In terms of section 9 of PAJA the period of 180 days may be extended by agreement between the parties or, failing such agreement, by a court on application by the person concerned. Such an extension may be granted by the court “where the interests of justice so require”.
The learned judge found, furthermore, that the appellants had launched the proceedings late because 180 days from 28 October 2003 had already elapsed by 6 May 2004.
The next question that the court a quo had to decide was whether or not it should extend the period of 180 days. The learned judge considered the evidence about the prejudice that the second respondent would (allegedly) suffer if such an extension is granted and the application succeeds. He concluded that because the second respondent and members of the community would suffer “immense prejudice” in such an event, the late launching of the proceedings should not be condoned because an extension of the time would not be in the interests of justice.
The last issue that the court a quo had to consider was the question of costs. The second respondent sought a cost order against the appellants on the scale as between attorney and client. The learned judge found, inter alia, that the appellants’ explanation for the delay in bringing the review application was disingenuous. He also branded the appellants’ attitude to require the second respondent to bring a condonation application for the late filing of its answering affidavit, as unreasonable. The punitive costs order mentioned hereinbefore was therefore made.
The learned judge did not, in the course of his judgment refer to, or discuss, the merits of the appellants’ case. He was not impressed by the explanation offered by the appellants for the delay in the bringing of the application and his views about the prejudice that would be suffered by the second respondent and the community if an extension of time were permitted, were decisive in refusing to extend the period of 180 days.
Discussion
21. The appellants contended on appeal that the court a quo wrongly found that the application was launched after the expiry of a reasonable period. Counsel for the second respondent supported that finding of the court a quo.
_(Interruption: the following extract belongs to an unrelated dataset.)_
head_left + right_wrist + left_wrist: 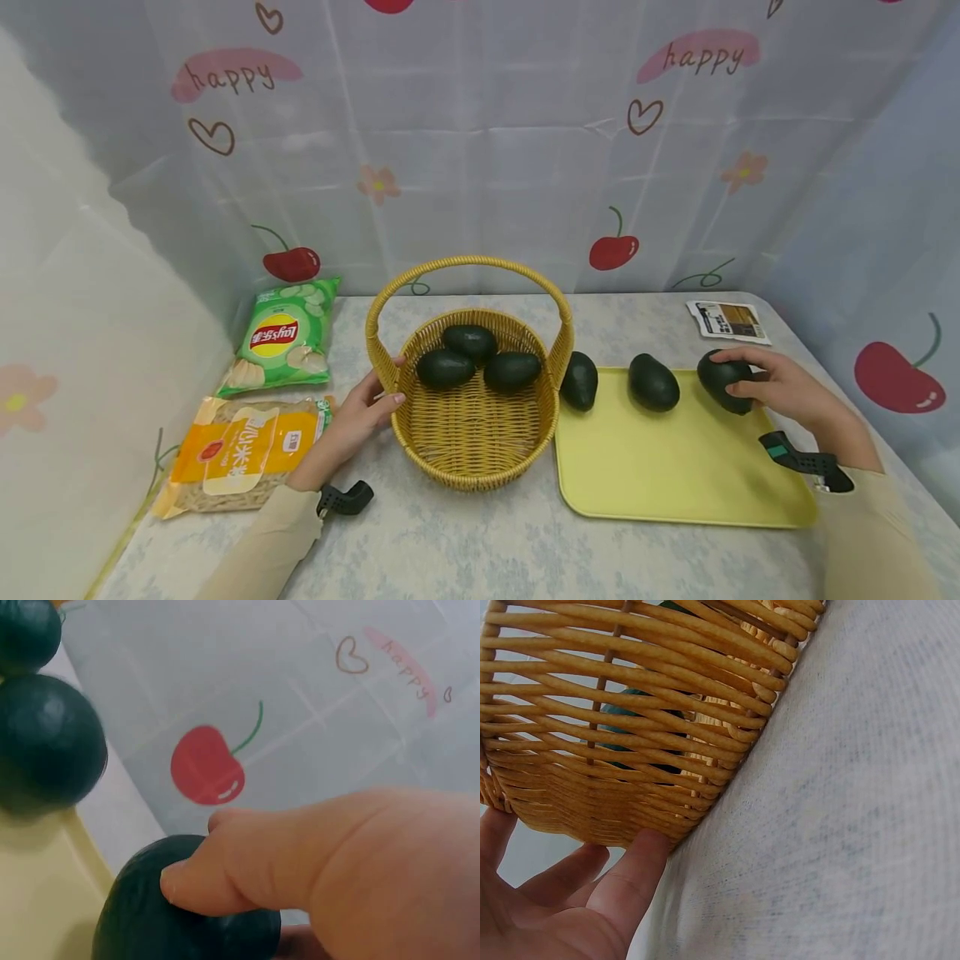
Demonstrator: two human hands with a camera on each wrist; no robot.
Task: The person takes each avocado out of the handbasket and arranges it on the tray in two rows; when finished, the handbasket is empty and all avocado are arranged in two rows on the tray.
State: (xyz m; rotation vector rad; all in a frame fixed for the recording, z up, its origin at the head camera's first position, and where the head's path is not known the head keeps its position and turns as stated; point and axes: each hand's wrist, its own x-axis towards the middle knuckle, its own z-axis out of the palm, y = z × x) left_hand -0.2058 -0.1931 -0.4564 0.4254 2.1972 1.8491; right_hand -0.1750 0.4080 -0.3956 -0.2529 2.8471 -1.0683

Counsel for the appellants contended that the period of 180 days mentioned in section 7 of PAJA merely provides for a maximum period within which to bring proceedings for review and that the court still has to determine whether or not proceedings were brought within a reasonable time.
For purposes hereof I shall assume, without deciding the point, that counsels’ submission is correct. See de Ville; Judicial Review of Administrative Action in South Africa: at 439/440.
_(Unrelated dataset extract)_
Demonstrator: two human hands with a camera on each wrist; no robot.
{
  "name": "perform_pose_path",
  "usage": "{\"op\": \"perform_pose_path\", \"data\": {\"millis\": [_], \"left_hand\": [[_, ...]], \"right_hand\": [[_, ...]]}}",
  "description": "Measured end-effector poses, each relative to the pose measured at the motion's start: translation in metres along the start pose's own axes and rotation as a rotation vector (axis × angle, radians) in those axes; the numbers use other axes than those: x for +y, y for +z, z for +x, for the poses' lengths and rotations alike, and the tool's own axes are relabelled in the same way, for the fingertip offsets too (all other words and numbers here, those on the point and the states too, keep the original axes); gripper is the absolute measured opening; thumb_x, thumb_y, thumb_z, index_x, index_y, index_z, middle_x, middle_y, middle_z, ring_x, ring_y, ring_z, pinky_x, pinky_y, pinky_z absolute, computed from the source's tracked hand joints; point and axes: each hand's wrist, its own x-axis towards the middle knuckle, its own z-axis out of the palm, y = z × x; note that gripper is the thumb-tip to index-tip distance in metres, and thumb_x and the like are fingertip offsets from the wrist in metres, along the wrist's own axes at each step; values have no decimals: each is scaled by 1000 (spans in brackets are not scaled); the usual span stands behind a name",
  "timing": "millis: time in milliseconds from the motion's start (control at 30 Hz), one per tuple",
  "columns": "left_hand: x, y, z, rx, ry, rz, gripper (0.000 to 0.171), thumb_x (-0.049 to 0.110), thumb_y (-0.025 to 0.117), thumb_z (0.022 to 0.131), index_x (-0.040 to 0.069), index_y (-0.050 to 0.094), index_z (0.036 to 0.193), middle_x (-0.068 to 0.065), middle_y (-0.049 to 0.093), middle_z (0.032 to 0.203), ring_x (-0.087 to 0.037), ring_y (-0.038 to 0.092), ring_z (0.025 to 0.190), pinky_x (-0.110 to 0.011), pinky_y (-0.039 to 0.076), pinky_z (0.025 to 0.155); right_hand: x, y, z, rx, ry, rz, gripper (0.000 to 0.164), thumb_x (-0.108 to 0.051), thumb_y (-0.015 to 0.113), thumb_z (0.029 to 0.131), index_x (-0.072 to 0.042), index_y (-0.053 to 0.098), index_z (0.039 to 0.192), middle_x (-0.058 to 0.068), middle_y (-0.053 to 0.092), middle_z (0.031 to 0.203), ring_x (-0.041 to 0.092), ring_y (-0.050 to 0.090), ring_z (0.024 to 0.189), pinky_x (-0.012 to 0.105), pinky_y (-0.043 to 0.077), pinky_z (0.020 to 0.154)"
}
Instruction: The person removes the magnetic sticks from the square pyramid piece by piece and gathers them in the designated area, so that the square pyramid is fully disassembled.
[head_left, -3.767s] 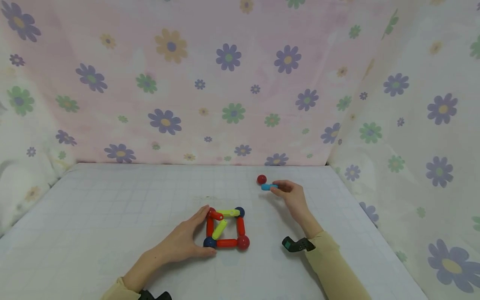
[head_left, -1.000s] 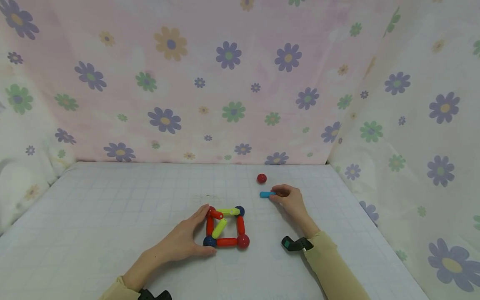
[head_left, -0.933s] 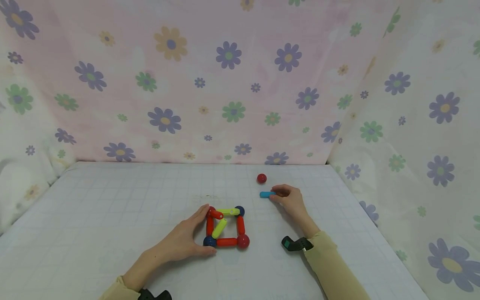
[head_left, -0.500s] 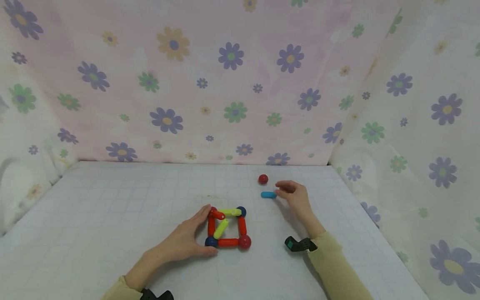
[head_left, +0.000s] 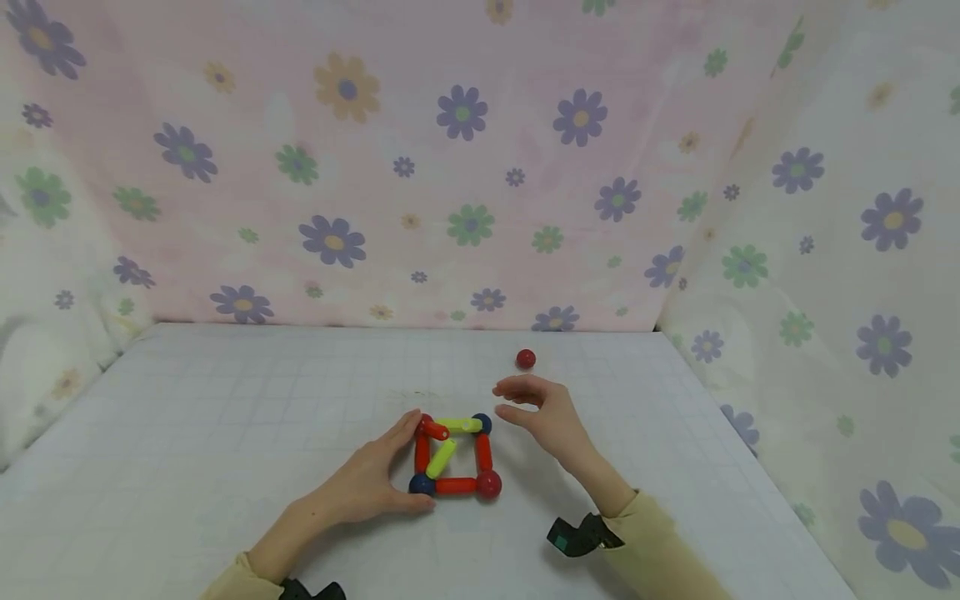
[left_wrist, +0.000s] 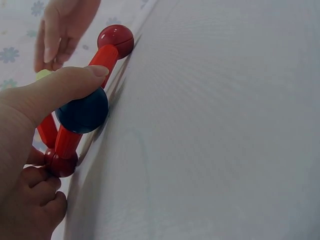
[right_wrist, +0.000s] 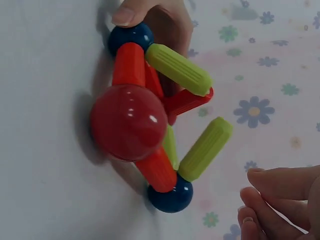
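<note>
A square frame of magnetic sticks and balls lies on the table. It has a near-right red ball (head_left: 489, 484), a navy ball (head_left: 422, 485) at near left, red sticks (head_left: 455, 486) and a yellow-green stick (head_left: 457, 425) on its far side. In the right wrist view, a yellow-green stick (right_wrist: 206, 149) and another yellow-green stick (right_wrist: 180, 69) stick out from navy balls. My left hand (head_left: 367, 479) holds the frame's left side, thumb at the navy ball, fingers by the far red ball. My right hand (head_left: 543, 417) hovers off the far-right corner, thumb and fingers apart, nothing visible between them.
A loose red ball (head_left: 526, 359) rests toward the table's back edge, beyond the right hand. White cloth (head_left: 225, 417) covers the table. Flowered curtains (head_left: 405, 192) hang behind and at the sides.
My right hand pulled the blue stick away from the loose red ball, released it, then moved left toward the frame. The blue stick is now out of sight. The left hand stayed put.
</note>
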Motion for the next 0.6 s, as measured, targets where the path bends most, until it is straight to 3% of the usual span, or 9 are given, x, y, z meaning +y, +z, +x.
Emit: {"op": "perform_pose_path", "data": {"millis": [167,400,600], "left_hand": [[-1,1,1,0,4,0,116,53,86,71,16,23,160,-4,23,166,-31,26,151,-60,30,117],[-2,1,0,7,13,1,117,54,86,70,16,23,160,-4,22,166,-32,26,151,-60,30,117],[-2,1,0,5,24,-4,116,54,86,71,14,23,160,-4,22,166,-31,25,152,-60,30,117]], "right_hand": [[11,14,-3,-20,-12,14,28,-9,77,87,-13,72,114,6,73,111,28,64,107,46,53,99],[17,28,-4,-64,21,-21,28,-10,78,86,-17,73,112,-1,73,109,20,62,102,40,54,93],[25,34,-5,-111,3,-14,29,-10,78,85,-15,73,113,1,72,110,20,62,98,36,55,92]]}}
22. I think that it would be appropriate to divide the period from 28 October 2003 to 6 May 2004 into different shorter periods as components of the overall period, in order to decide whether or not the proceedings were brought within a reasonable time.
The first component would then be the period from 28 October 2003 to 27 February 2004.
23. According to the appellants’ counsel the date of 27 February 2004 plays an important role. It can be regarded as the date on which the appellants became aware of the reasons for the decision of 27 October 2003 to award the tender to the second respondent. The appellants and their legal representatives could, and was able to, glean from the document that they received from the first respondent on that date, what the reasoning was that had led to the decision of 27 October 2003. As a matter of fact, the appellants’ papers were drafted whilst their legal representatives only had that document available. The appellants’ attorneys did request the first respondent on 3 May 2004 to furnish its reasons for the decision but until the hearing of the matter the first respondent did not respond to that request.
24. In terms of section 7 of PAJA a reasonable time within which to bring review proceedings, and also the 180 days, would commence to run from the date on which the aggrieved party became aware of the administrative action and the reasons therefor or he/she might reasonably have been expected to have become aware “of the action and the reasons”.
The question now is whether the appellants could reasonably have been expected to have become aware of the reasons for the decision before 27 February 2004.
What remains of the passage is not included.